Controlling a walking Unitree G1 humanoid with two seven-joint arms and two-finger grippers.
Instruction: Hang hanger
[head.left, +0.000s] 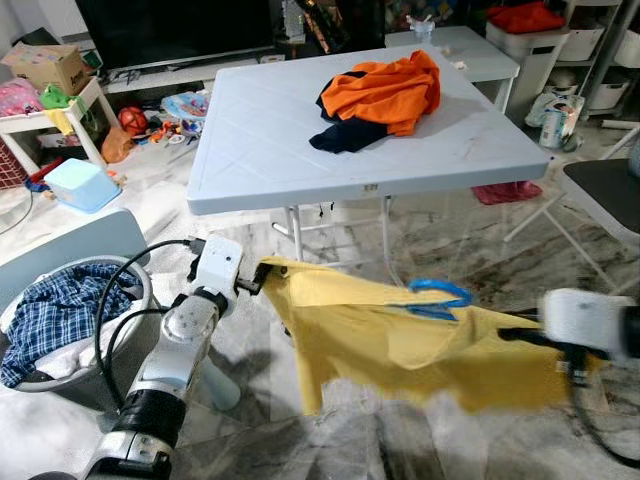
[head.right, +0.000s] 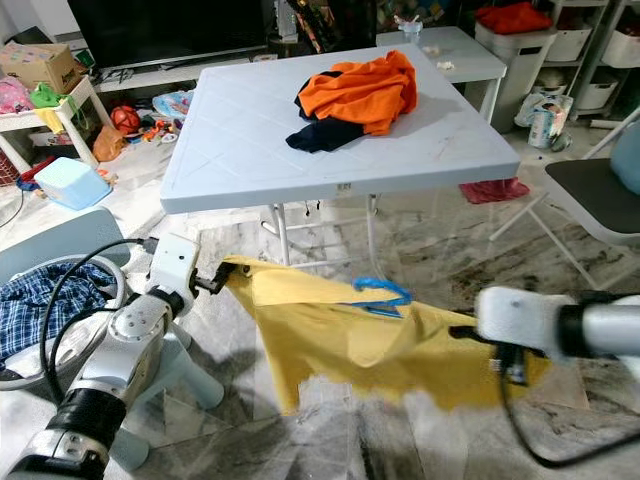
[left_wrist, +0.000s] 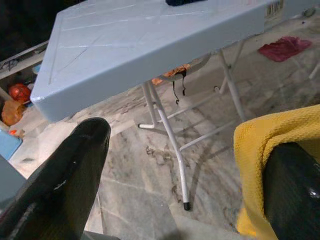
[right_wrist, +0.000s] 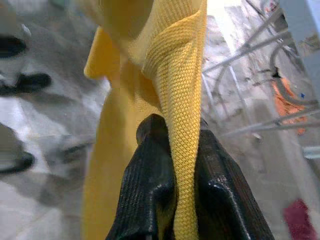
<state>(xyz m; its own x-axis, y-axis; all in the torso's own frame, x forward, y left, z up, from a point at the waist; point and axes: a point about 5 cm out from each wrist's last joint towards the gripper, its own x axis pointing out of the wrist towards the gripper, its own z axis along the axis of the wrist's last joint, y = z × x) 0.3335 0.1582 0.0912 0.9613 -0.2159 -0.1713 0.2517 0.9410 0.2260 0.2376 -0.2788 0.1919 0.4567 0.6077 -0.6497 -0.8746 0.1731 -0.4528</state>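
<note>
A yellow knit shirt (head.left: 400, 350) hangs stretched between my two grippers, low over the marble floor in front of the table. A blue hanger (head.left: 438, 295) pokes out at the shirt's upper edge, partly hidden in the fabric. My left gripper (head.left: 257, 278) is at the shirt's left corner. In the left wrist view its fingers (left_wrist: 75, 175) stand wide apart, and the yellow cloth (left_wrist: 270, 135) lies over one of them. My right gripper (head.left: 515, 335) is shut on the shirt's right edge. The right wrist view shows both fingers (right_wrist: 150, 190) pinching a folded band of the cloth (right_wrist: 182, 100).
A white folding table (head.left: 260, 150) stands just ahead, with orange and dark clothes (head.left: 385, 95) on it. A laundry basket (head.left: 135, 275) holding plaid cloth is at my left. A dark chair (head.left: 610, 190) stands at the right. Toys and boxes lie at the far left.
</note>
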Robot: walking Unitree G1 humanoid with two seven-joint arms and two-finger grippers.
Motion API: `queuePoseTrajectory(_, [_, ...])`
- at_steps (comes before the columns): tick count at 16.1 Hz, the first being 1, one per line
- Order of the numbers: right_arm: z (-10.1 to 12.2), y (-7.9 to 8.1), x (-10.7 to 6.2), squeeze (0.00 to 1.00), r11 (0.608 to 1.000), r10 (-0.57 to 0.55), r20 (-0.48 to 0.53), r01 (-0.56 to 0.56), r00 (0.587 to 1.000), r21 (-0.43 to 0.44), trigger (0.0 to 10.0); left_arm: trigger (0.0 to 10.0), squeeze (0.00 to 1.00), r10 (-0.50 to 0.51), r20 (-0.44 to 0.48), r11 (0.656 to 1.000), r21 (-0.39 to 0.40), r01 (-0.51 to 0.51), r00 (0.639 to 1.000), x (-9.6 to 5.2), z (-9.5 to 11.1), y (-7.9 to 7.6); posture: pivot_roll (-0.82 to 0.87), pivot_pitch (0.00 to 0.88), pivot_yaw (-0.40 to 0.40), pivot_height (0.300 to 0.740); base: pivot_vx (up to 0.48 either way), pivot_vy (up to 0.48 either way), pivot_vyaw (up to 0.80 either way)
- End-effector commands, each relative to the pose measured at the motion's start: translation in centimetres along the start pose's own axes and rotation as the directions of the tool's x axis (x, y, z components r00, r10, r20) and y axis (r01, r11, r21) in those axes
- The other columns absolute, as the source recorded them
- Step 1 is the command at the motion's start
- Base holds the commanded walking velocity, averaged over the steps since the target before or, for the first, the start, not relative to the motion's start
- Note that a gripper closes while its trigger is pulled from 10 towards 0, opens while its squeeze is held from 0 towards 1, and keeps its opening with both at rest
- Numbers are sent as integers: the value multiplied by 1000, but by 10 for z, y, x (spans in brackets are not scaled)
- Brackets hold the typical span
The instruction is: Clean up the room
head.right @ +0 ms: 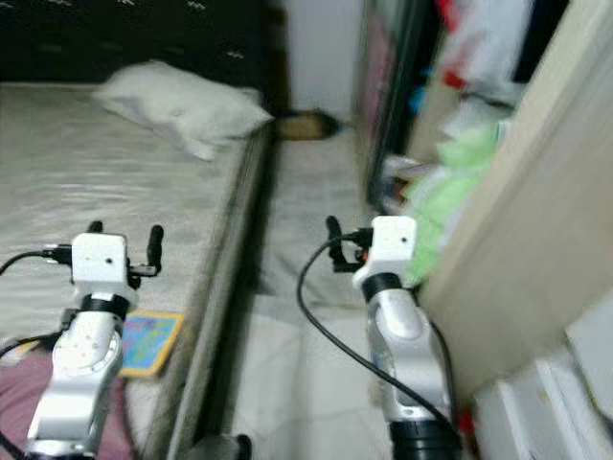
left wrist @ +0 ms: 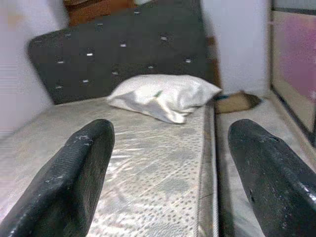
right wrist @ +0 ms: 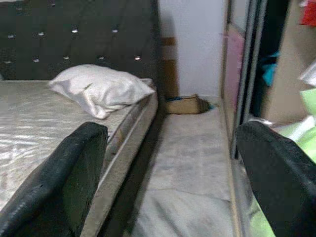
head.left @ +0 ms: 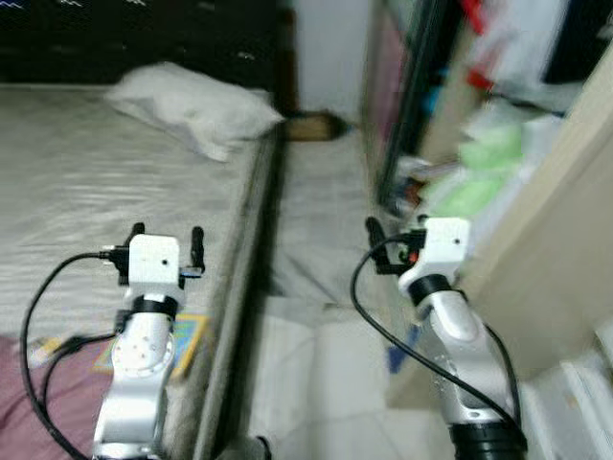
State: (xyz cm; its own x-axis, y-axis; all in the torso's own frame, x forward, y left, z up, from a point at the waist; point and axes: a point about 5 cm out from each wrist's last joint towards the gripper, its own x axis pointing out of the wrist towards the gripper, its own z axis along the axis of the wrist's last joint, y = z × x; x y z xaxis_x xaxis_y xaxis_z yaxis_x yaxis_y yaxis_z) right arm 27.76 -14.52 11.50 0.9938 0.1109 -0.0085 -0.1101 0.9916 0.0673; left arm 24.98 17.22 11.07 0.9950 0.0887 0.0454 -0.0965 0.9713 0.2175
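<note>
1. Over the near corner of the bed (head.left: pixel 86 182), the left gripper (head.left: pixel 165 241) is raised with its two black fingers spread apart and nothing between them.
2. Above the strip of floor (head.left: pixel 321 220) between the bed and the wardrobe (head.left: pixel 421 96), the right gripper (right wrist: pixel 170 163) is held up at about the same height, its fingers also wide apart and empty.
3. A white pillow (head.left: pixel 192 107) lies at the far end of the bare mattress, up against the dark buttoned headboard (left wrist: pixel 123 49) and close to the mattress edge on the floor side.
4. A colourful flat book (head.right: pixel 148 342) rests on the bed's near edge, just beside the left arm, with a pink cloth (head.left: pixel 38 402) next to it.
5. A small brown cardboard box (right wrist: pixel 185 104) sits on the floor at the far end of the strip, against the wall.
6. On the robot's right the wardrobe stands open, with green (head.left: pixel 479 172) and white bags piled at its bottom; they are too blurred to tell apart further.
</note>
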Motion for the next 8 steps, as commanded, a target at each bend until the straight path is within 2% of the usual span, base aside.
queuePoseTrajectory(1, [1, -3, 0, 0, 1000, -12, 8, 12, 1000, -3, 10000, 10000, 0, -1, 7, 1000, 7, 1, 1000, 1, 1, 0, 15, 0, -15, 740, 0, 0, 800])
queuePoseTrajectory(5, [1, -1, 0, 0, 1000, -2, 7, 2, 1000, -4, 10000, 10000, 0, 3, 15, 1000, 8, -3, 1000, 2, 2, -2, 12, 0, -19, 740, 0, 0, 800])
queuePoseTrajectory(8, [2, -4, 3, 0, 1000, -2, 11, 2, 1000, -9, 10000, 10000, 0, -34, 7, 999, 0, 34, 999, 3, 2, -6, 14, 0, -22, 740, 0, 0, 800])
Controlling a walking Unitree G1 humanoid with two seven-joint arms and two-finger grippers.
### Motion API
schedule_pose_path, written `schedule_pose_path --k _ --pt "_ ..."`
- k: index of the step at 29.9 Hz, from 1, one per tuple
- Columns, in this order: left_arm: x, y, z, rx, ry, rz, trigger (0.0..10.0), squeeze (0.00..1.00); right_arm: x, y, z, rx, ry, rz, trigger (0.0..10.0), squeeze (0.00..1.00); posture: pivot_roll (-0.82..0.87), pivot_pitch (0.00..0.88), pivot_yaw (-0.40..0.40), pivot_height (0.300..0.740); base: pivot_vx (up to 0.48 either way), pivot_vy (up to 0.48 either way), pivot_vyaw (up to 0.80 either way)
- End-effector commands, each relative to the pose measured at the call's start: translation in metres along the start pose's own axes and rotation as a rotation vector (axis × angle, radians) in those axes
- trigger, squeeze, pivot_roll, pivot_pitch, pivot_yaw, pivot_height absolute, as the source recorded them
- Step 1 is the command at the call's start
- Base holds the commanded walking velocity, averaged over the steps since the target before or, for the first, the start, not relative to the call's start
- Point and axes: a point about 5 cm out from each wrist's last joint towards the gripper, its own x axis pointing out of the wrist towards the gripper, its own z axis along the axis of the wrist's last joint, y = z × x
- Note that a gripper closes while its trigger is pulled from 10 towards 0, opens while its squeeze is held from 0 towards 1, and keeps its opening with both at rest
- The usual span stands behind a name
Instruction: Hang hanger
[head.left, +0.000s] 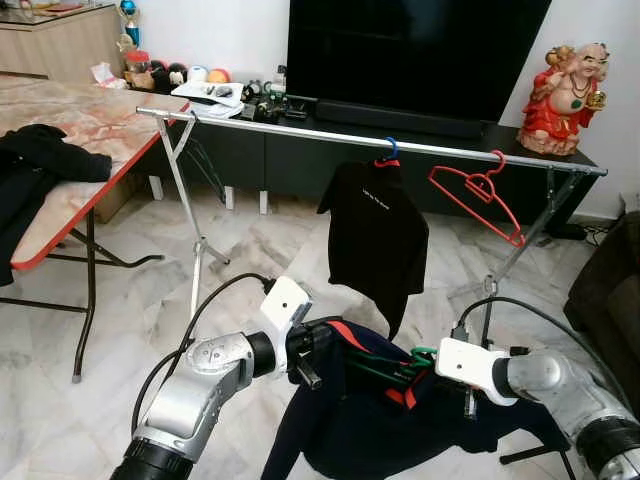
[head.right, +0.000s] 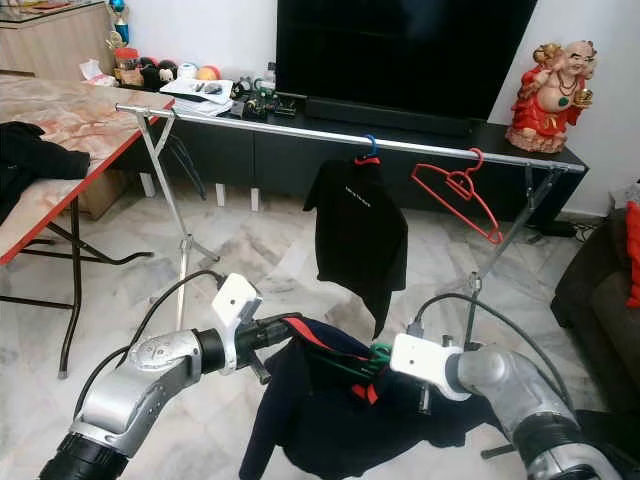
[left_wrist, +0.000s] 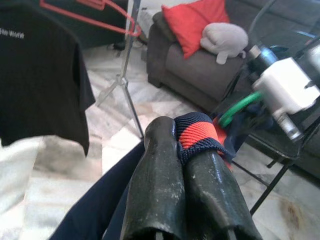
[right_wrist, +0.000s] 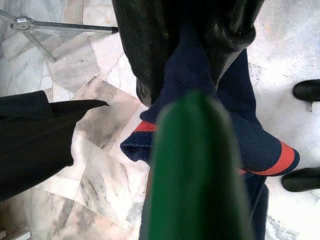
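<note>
A: Open room? The silver rail (head.left: 370, 140) crosses the upper half of the frame; bare stretch from its left end to the black T-shirt (head.left: 375, 235) on a blue hook at centre. Red hanger (head.left: 478, 195) hangs empty to the right, tilted, with a short gap beyond it to the rail's right end. Marble floor (head.left: 130, 310) is open at lower left.

B: Edges? A red-rimmed tabletop (head.left: 95, 125) along the left edge, a dark sofa cut off at the right edge.

A: Hidden parts?

B: The green hanger (head.left: 395, 368) sits low at bottom centre, mostly buried in the navy garment (head.left: 370, 420); its hook isn't readable. The garment's bottom runs out of frame.

A: Arms?

B: Both are bent inward, forearms level, facing each other. Left pincer (left_wrist: 184, 150) is clamped on the navy-and-red collar trim. Right pincer (right_wrist: 187, 47) pinches navy fabric right by the green hanger.
</note>
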Motion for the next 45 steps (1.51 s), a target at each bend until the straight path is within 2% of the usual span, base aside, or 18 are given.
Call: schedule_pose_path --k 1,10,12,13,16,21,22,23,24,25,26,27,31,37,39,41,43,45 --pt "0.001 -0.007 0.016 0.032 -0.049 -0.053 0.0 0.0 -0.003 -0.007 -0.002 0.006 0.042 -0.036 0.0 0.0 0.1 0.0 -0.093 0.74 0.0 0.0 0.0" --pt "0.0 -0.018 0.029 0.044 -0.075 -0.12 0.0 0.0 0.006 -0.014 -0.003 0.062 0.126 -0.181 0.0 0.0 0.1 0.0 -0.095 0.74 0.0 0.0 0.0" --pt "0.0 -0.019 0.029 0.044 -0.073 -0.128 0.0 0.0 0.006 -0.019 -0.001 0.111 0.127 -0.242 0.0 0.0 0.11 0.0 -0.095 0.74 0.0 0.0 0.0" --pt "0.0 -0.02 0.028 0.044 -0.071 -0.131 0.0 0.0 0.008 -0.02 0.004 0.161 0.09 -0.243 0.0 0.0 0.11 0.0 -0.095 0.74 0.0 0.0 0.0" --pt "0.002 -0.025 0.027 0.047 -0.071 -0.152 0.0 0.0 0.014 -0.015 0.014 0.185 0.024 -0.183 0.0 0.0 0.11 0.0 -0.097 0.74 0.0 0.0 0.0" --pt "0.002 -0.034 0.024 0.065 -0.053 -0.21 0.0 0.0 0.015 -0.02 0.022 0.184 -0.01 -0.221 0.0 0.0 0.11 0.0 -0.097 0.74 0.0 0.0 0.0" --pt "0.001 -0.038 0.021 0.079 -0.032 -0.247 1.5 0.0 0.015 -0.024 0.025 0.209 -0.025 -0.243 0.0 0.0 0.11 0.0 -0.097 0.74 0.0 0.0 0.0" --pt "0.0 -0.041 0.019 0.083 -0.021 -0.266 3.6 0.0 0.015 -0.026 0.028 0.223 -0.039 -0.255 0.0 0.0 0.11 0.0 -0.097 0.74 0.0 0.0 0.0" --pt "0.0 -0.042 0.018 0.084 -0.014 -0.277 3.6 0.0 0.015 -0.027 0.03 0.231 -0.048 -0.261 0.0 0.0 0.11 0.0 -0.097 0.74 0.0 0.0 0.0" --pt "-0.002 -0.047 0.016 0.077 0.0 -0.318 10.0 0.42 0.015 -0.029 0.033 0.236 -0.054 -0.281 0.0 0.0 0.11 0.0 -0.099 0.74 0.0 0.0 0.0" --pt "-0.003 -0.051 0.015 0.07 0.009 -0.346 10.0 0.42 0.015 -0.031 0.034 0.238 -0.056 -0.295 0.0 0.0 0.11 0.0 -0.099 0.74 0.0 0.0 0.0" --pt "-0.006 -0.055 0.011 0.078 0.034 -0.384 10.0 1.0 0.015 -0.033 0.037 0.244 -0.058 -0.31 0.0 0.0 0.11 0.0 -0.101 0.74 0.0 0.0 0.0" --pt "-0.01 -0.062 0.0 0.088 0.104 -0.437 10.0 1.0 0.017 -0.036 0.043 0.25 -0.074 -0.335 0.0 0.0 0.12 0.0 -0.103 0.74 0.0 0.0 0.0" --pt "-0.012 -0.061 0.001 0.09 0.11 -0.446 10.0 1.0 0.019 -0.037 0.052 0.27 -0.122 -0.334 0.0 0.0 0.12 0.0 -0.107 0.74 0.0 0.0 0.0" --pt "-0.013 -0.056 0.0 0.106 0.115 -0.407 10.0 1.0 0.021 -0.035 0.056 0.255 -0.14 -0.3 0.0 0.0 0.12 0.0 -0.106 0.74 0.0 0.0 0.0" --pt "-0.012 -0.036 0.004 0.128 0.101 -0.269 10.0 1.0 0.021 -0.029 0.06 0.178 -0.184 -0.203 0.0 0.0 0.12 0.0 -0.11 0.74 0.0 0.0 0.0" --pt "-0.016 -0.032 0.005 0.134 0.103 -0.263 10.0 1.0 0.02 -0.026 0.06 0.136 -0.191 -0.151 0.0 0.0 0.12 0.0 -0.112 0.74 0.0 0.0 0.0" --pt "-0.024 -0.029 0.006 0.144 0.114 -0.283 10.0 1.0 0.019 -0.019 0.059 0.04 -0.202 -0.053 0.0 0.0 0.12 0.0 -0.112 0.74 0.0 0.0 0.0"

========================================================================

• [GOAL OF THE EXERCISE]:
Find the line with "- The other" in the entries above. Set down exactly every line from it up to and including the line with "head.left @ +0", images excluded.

• [OUTPUT BELOW]:
- The other columns absolute, as the source recorded them
- Step 1 is the command at the motion's start
- Base holds the commanded walking velocity, averaged over the steps since the target before or, for the first, the start, not relative to the motion's start
- Note that a gripper closes while its trigger is pulled from 10 towards 0, opens while its squeeze is held from 0 towards 1, and keeps its opening with both at rest
- Numbers are sent as integers: the value multiplied by 1000, but by 10 for z, y, x (spans in brackets are not scaled)
- Brackets hold the typical span
The instruction is: Clean up the room
head.right @ +0 ms: 
left wrist @ +0 ms: 
right wrist @ +0 ms: 
head.left @ +0 ms: 

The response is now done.